Nine months ago Mercor closed a $350 million Series C at a $10 billion valuation. This week, per Bloomberg reporting picked up by TechCrunch, the AI training startup is in early discussions to raise again at roughly $20 billion, and has told investors it already received at least one term sheet at that number.

The story hinges on one figure Mercor itself put in public. Founder and CEO Brendan Foody posted on X that annualized revenue run rate has surpassed $2 billion, which he framed as a 100% increase from four months earlier. If that number holds, the round would price the company at roughly ten times its run rate. On the same day the valuation talk surfaced, Mercor announced it was buying Deeptune, a company that helps train AI agents, with the entire team folding into Mercor. The acquisition matters here because it points at where Mercor is trying to be next, not just the human labelers behind reinforcement learning, but the humans who train agents.

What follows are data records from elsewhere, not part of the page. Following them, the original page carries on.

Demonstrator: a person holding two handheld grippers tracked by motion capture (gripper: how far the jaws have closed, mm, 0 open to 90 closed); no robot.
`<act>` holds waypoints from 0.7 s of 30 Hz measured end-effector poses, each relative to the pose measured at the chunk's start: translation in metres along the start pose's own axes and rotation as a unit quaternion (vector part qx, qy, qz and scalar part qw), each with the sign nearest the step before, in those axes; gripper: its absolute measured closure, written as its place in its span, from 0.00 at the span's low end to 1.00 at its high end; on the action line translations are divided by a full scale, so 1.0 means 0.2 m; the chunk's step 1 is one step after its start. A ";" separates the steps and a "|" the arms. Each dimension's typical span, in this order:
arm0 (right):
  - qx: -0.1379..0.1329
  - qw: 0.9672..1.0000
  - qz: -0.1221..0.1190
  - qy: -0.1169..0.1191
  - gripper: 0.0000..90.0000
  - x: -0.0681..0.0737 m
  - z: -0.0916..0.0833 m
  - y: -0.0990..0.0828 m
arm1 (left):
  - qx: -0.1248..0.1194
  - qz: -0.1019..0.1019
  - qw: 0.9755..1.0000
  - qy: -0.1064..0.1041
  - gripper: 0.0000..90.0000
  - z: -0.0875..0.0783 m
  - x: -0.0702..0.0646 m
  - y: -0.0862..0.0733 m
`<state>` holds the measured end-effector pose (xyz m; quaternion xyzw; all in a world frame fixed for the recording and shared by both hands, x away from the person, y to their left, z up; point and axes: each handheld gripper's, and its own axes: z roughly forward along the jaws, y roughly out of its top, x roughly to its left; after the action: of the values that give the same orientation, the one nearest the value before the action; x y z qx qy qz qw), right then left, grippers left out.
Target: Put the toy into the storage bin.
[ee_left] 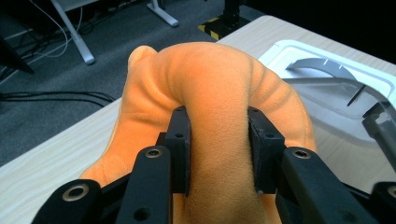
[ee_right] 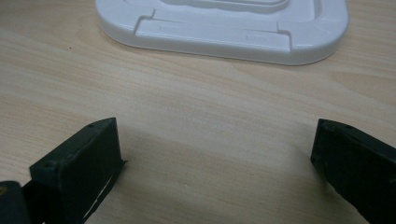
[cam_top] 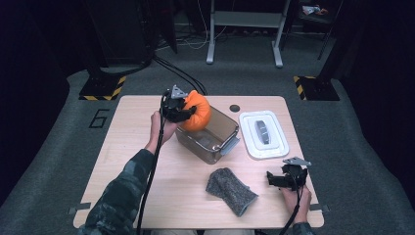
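Observation:
My left gripper [cam_top: 188, 111] is shut on an orange plush pumpkin [cam_top: 197, 110], holding it over the far left end of a clear plastic box [cam_top: 210, 143]. In the left gripper view both black pads press into a ridge of the orange plush pumpkin [ee_left: 210, 88], pinching the soft fabric between them. My right gripper [cam_top: 274, 179] rests near the table's front right, open, with bare wood between its jaws; it appears as my right gripper [ee_right: 215, 163] in its own view.
A white lid [cam_top: 263, 133] with a grey handle lies right of the box, and its near edge is the white lid [ee_right: 219, 28] in the right gripper view. A grey knitted cloth [cam_top: 230, 190] lies front centre. A small dark disc [cam_top: 234, 107] sits behind the box.

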<state>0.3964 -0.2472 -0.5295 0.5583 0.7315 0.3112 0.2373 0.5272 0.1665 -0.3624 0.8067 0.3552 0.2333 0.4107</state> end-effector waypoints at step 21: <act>0.000 1.000 0.000 0.000 0.01 0.00 0.00 0.00 | 0.047 -0.003 0.999 -0.006 0.70 0.13 -0.02 -0.07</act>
<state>0.3964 -0.2472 -0.5295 0.5583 0.7316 0.3108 0.2374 0.5374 0.1563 -0.3894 0.8256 0.3657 0.2103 0.3746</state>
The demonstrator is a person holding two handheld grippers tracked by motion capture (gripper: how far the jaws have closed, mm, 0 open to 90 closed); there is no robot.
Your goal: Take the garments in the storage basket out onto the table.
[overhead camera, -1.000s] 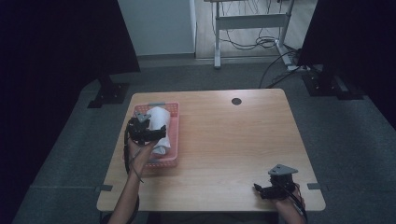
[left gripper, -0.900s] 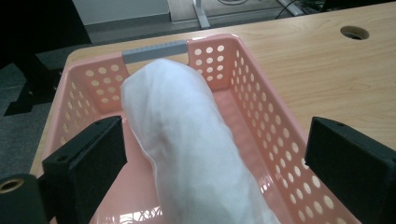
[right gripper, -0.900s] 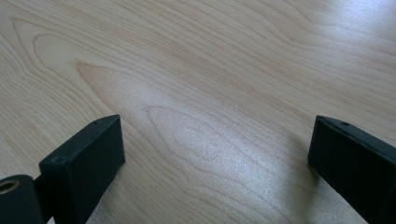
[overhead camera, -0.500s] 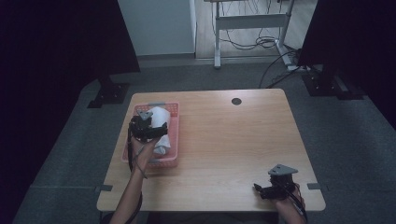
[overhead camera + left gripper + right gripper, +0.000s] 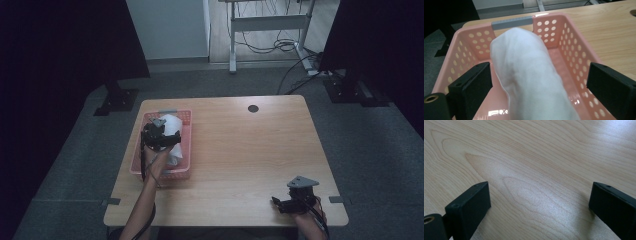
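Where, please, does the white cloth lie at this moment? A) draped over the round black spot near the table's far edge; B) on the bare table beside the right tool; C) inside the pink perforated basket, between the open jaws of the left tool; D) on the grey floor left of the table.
C: the left gripper view shows the white cloth lying in the pink basket, with the left tool standing open on either side of it.

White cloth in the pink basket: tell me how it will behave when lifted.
The white cloth looks soft and thin, so it will probably sag and drape. It seems light. The pink basket may shift if the cloth snags on it.
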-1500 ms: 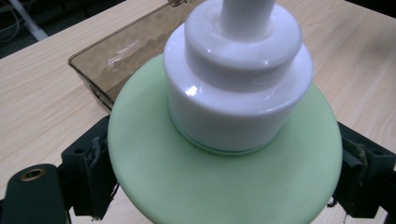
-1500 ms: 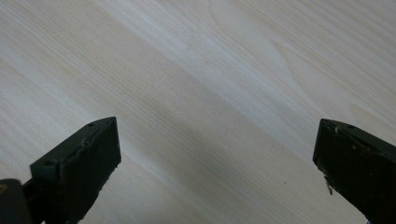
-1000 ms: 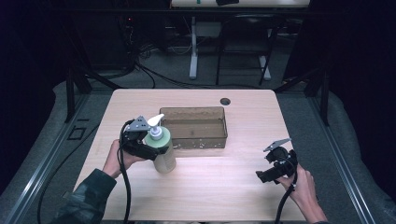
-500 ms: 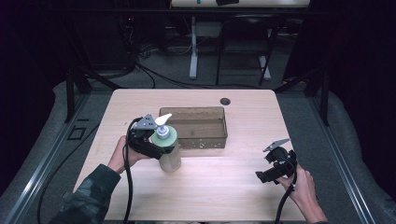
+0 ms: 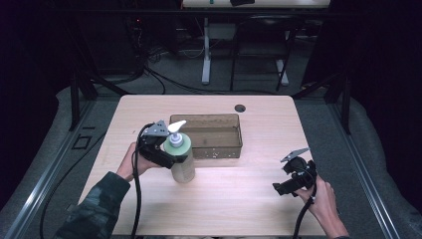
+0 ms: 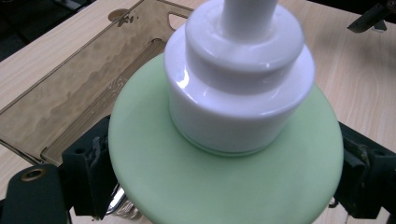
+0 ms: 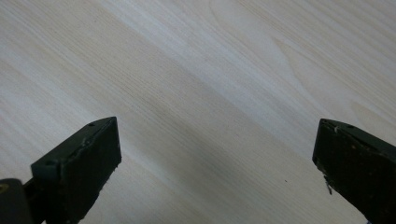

Why this matters if you are not writing checks: the market is pricing the human infrastructure behind frontier model training as durable, not as a stepping stone that gets automated away. That is a real bet, and it has knock-on effects for anyone who sources labeling work, hires domain experts as contract raters, or plans around the assumption that model providers will bring this in house.

The honest caveats are that the talks are early and the company could end up not raising at all or on different terms, the $2 billion figure comes from Foody's own X post rather than an audited disclosure, and Business Insider previously reported that Mercor had a data breach in April and lawsuits filed by contract workers earlier in the year, neither of which this round of reporting revisits. What the reporting does not give you is which fund wrote the term sheet, what Mercor paid for Deeptune, or how the lawsuits are progressing.

For competitors in the AI training market, a doubled valuation on this timeline is a signal to accelerate their own agent-training moves, or to prepare for talent poaching in the specialized labeler pool.